What you should do: Leave out the pictures and copy everything else in the records exactly.

Input data:
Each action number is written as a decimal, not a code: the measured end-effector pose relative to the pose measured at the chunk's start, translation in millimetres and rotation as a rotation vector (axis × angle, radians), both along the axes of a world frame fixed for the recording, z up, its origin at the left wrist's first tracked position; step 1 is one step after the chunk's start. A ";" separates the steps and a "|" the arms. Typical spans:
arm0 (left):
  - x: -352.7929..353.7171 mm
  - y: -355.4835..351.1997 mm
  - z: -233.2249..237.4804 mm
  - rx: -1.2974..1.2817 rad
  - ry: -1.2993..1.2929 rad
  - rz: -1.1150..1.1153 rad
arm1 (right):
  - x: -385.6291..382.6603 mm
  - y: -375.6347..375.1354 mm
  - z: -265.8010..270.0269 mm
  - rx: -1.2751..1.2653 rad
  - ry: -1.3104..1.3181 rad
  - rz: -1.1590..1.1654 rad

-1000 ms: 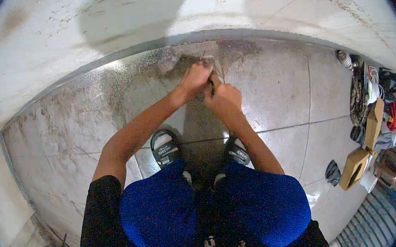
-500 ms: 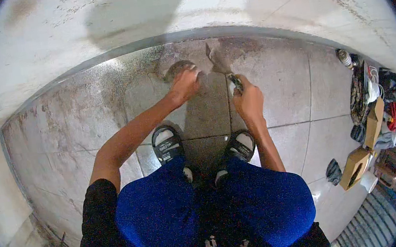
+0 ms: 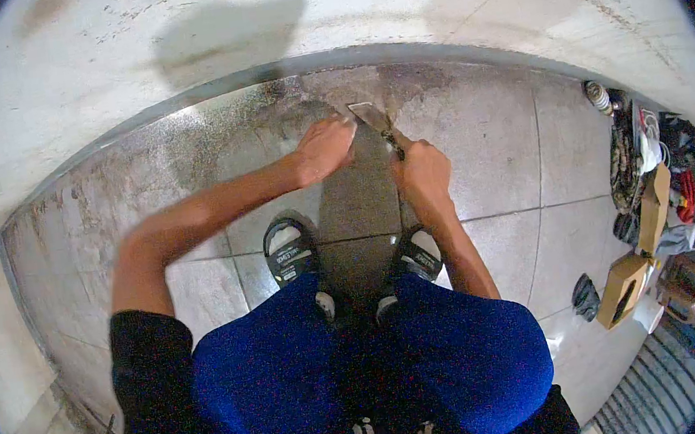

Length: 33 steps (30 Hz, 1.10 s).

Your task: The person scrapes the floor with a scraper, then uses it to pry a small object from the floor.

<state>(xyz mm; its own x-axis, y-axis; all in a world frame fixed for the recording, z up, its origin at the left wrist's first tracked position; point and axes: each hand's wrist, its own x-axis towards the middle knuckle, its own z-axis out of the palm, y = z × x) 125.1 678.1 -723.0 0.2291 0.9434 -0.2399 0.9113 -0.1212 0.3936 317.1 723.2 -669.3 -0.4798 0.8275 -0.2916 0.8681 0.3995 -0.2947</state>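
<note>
My right hand [image 3: 422,172] is wrapped round the handle of a putty knife [image 3: 372,118]. Its flat metal blade points up and left, low over the wet, stained floor tiles [image 3: 459,106] near the wall. Just left of the blade tip, my left hand [image 3: 327,147] is closed, with a pale bit showing at its fingertips; I cannot tell what it holds. The two hands are close together, in front of my sandalled feet [image 3: 290,253].
A white wall [image 3: 358,10] with a grey strip at its base [image 3: 221,86] curves across the far side. At the right lie a light bulb [image 3: 598,96], an open cardboard box [image 3: 626,292], a brown plastic basket [image 3: 683,288] and red cable [image 3: 686,197], beside a ribbed grey shutter [image 3: 662,378].
The putty knife has swung from upright to slanting left, its blade now beside my left fingers. My right hand has shifted slightly left and nearer me; my left elbow has moved outward.
</note>
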 end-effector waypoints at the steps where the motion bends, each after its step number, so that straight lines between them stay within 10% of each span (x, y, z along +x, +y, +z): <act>1: -3.0 -2.9 2.9 0.089 0.014 -0.091 | -1.3 -1.4 2.1 0.002 0.020 0.005; 5: -7.1 -5.5 4.5 0.352 0.137 -0.406 | -9.2 -7.0 9.3 -0.045 -0.018 -0.026; 8: 24.3 8.8 -72.7 0.525 0.227 -0.246 | -9.7 -8.4 3.7 -0.022 -0.004 -0.020; 11: 40.2 26.9 -4.7 -0.238 -0.119 -0.084 | -9.2 -11.6 1.4 -0.018 0.014 -0.004; 17: 19.2 33.2 -68.1 0.150 -0.377 -0.011 | -32.8 -7.9 12.8 -0.078 -0.018 -0.016; 20: 15.8 43.5 -16.9 -0.156 -0.313 0.073 | -37.4 -5.0 8.8 -0.027 0.042 -0.041; 33: 30.5 66.0 -70.8 -0.023 -0.242 0.027 | -30.9 7.7 -1.6 0.015 0.066 -0.103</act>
<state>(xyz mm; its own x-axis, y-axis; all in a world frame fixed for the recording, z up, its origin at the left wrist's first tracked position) 155.5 744.1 -793.8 0.2577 0.9447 -0.2028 0.7928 -0.0868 0.6032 286.2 730.9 -670.9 -0.4098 0.8774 -0.2495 0.8837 0.3140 -0.3471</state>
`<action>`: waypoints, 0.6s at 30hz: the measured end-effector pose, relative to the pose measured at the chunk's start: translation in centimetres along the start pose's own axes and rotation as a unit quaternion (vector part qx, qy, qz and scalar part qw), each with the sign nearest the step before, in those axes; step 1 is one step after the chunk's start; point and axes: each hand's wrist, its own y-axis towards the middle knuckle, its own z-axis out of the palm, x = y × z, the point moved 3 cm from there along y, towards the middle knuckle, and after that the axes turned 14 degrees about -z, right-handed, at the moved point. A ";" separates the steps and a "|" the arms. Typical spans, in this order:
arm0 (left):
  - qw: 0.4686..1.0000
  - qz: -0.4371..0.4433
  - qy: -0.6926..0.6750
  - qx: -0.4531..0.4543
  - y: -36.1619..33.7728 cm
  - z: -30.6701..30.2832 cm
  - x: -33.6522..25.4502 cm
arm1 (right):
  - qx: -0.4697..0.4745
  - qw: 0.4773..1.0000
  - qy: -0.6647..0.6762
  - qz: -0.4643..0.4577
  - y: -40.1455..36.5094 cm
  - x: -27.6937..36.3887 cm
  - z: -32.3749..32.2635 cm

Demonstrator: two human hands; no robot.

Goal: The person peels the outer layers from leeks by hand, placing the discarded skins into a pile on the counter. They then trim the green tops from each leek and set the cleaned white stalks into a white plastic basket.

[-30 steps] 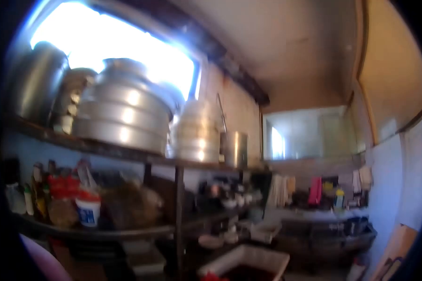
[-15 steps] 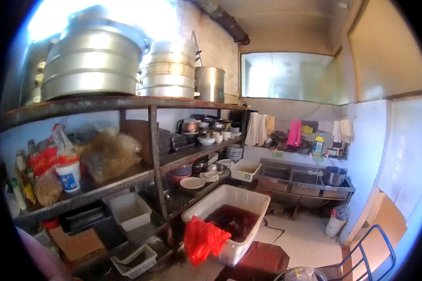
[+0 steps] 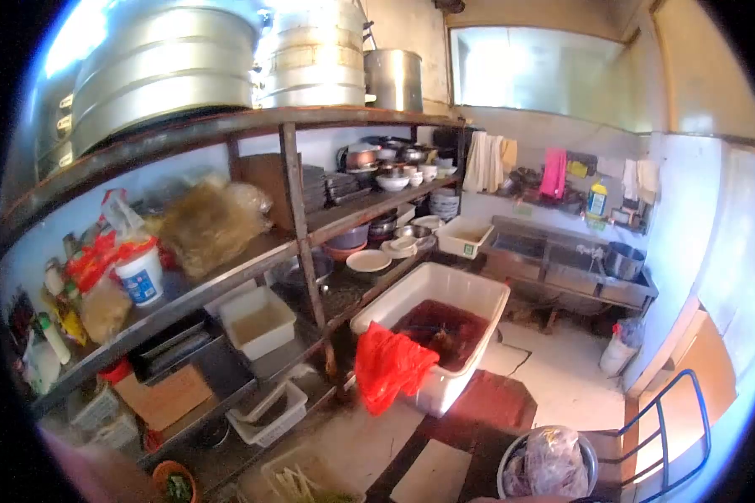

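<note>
A blurred, skin-coloured shape at the lower left edge appears to be part of my left hand (image 3: 96, 474); its fingers cannot be made out. Close to it stands an orange bowl (image 3: 174, 482) with something green inside. My right hand is out of view. At the bottom right, a round metal basin (image 3: 507, 469) holds a clear plastic bag (image 3: 549, 463) with pale contents. Further ahead is a large white tub (image 3: 493, 323) with dark red liquid in it. A red plastic bag (image 3: 390, 365) hangs over its near rim.
Metal shelving (image 3: 256, 359) along the left carries steamers (image 3: 172, 67), bowls and trays. A blue-railed cart (image 3: 667, 436) stands at right. Sinks (image 3: 566, 277) line the back wall, with a white bucket (image 3: 619, 352) nearby. A bin with pale stalks (image 3: 294, 482) sits at the bottom.
My view has tilted down, so the scene sits higher and slightly to the right. The orange bowl and pale stalks have come into view, and more of the metal basin shows.
</note>
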 end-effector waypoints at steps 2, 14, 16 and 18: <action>1.000 -0.001 0.011 0.004 0.2 0.2 -0.2 | 0.204 0.962 0.098 -0.152 0.0 1.1 2.0; 0.941 -0.089 0.238 0.223 -13.9 -3.1 4.5 | 0.263 0.829 -0.127 -0.477 4.0 -0.3 -1.1; 0.909 -0.233 0.301 0.169 -21.9 -0.7 7.4 | 0.205 0.911 -0.184 -0.307 5.0 -1.4 -1.3; 0.759 -0.467 0.262 0.371 -31.5 0.1 9.6 | 0.157 0.948 -0.211 -0.178 6.0 -3.0 -1.8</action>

Task response:
Each action number is written as a decimal, not a code: the measured end-effector pose relative to the pose measured at the chunk's start, translation in millimetres and rotation as a rotation vector (axis × angle, radians), both along the axes of a world frame fixed for the recording, z up, its origin at the left wrist's first tracked position; step 1 is one step after the chunk's start. A ";" separates the steps and a "|" the arms. Typical spans:
arm0 (left):
  - x: -352.7929..353.7171 mm
  - y: -355.4835..351.1997 mm
  - z: -233.2249..237.4804 mm
  - rx: -1.2974..1.2817 rad
  - ry: -1.2993..1.2929 rad
  - rz: -1.1150..1.1153 rad
arm1 (right):
  - x: -385.6291..382.6603 mm
  - y: -375.6347..375.1354 mm
  - z: -265.8010..270.0269 mm
  - rx: -1.2751..1.2653 rad
  - ry: -1.3104..1.3181 rad
  - rz: -1.1590..1.1654 rad

-1000 ms: 
-500 ms: 
+0 ms: 

Length: 33 steps (30 Hz, 1.10 s).

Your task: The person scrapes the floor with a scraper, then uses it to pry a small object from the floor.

<state>(xyz mm; its own x-axis, y-axis; all in a world frame fixed for the recording, z up, its origin at the left wrist's first tracked position; point and axes: each hand's wrist, its own x-axis towards the middle knuckle, its own z-axis out of the palm, y = z × x) 125.1 678.1 -723.0 0.2291 0.9434 -0.2399 0.9113 -0.1212 0.3936 317.1 723.2 -669.3 -0.4798 0.8275 -0.2916 0.8681 0.3995 -0.2947</state>
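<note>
My right hand [image 3: 422,172] is wrapped round the handle of a putty knife [image 3: 372,118]. Its flat metal blade points up and left, low over the wet, stained floor tiles [image 3: 459,106] near the wall. Just left of the blade tip, my left hand [image 3: 327,147] is closed, with a pale bit showing at its fingertips; I cannot tell what it holds. The two hands are close together, in front of my sandalled feet [image 3: 290,253].
A white wall [image 3: 358,10] with a grey strip at its base [image 3: 221,86] curves across the far side. At the right lie a light bulb [image 3: 598,96], an open cardboard box [image 3: 626,292], a brown plastic basket [image 3: 683,288] and red cable [image 3: 686,197], beside a ribbed grey shutter [image 3: 662,378].
The putty knife has swung from upright to slanting left, its blade now beside my left fingers. My right hand has shifted slightly left and nearer me; my left elbow has moved outward.
</note>
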 end-effector waypoints at the steps where the motion bends, each after its step number, so that straight lines between them stay within 10% of each span (x, y, z along +x, +y, +z): <act>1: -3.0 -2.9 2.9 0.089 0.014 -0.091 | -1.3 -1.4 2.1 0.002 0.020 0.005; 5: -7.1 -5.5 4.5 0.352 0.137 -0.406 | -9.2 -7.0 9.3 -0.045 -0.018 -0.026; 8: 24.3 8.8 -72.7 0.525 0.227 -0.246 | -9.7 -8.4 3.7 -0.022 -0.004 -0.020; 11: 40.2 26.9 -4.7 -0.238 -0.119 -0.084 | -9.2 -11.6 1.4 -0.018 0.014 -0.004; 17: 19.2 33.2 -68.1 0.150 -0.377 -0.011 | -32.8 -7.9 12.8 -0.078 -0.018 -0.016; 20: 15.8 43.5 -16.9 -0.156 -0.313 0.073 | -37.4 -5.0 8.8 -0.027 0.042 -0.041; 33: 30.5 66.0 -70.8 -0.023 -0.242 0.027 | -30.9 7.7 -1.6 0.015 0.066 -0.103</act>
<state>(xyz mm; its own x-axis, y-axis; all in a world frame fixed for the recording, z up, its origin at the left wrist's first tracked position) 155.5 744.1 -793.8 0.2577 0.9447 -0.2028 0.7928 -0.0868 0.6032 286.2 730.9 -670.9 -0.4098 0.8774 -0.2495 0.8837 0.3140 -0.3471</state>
`<action>`: waypoints, 0.6s at 30hz: the measured end-effector pose, relative to the pose measured at the chunk's start: translation in centimetres along the start pose's own axes and rotation as a unit quaternion (vector part qx, qy, qz and scalar part qw), each with the sign nearest the step before, in those axes; step 1 is one step after the chunk's start; point and axes: each hand's wrist, its own y-axis towards the middle knuckle, its own z-axis out of the palm, x = y × z, the point moved 3 cm from there along y, towards the middle knuckle, and after that the axes turned 14 degrees about -z, right-handed, at the moved point. A ";" separates the steps and a "|" the arms. Typical spans, in this order:
arm0 (left):
  - qw: 0.4686..1.0000
  - qz: -0.4371..0.4433
  - qy: -0.6926..0.6750
  - qx: -0.4531..0.4543
  - y: -36.1619..33.7728 cm
  - z: -30.6701..30.2832 cm
  - x: -33.6522..25.4502 cm
arm1 (right):
  - qx: -0.4697..0.4745
  - qw: 0.4773..1.0000
  - qy: -0.6647..0.6762
  - qz: -0.4643..0.4577
  - y: -40.1455..36.5094 cm
  - x: -27.6937..36.3887 cm
  - z: -32.3749..32.2635 cm

Demonstrator: two human hands; no robot.

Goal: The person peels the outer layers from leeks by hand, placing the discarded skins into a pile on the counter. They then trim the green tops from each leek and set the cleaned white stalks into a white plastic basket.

[-30 steps] 
[-15 steps] 
[+0 steps] 

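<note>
A blurred, skin-coloured shape at the lower left edge appears to be part of my left hand (image 3: 96, 474); its fingers cannot be made out. Close to it stands an orange bowl (image 3: 174, 482) with something green inside. My right hand is out of view. At the bottom right, a round metal basin (image 3: 507, 469) holds a clear plastic bag (image 3: 549, 463) with pale contents. Further ahead is a large white tub (image 3: 493, 323) with dark red liquid in it. A red plastic bag (image 3: 390, 365) hangs over its near rim.
Metal shelving (image 3: 256, 359) along the left carries steamers (image 3: 172, 67), bowls and trays. A blue-railed cart (image 3: 667, 436) stands at right. Sinks (image 3: 566, 277) line the back wall, with a white bucket (image 3: 619, 352) nearby. A bin with pale stalks (image 3: 294, 482) sits at the bottom.
My view has tilted down, so the scene sits higher and slightly to the right. The orange bowl and pale stalks have come into view, and more of the metal basin shows.
</note>
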 end-effector waypoints at steps 2, 14, 16 and 18: <action>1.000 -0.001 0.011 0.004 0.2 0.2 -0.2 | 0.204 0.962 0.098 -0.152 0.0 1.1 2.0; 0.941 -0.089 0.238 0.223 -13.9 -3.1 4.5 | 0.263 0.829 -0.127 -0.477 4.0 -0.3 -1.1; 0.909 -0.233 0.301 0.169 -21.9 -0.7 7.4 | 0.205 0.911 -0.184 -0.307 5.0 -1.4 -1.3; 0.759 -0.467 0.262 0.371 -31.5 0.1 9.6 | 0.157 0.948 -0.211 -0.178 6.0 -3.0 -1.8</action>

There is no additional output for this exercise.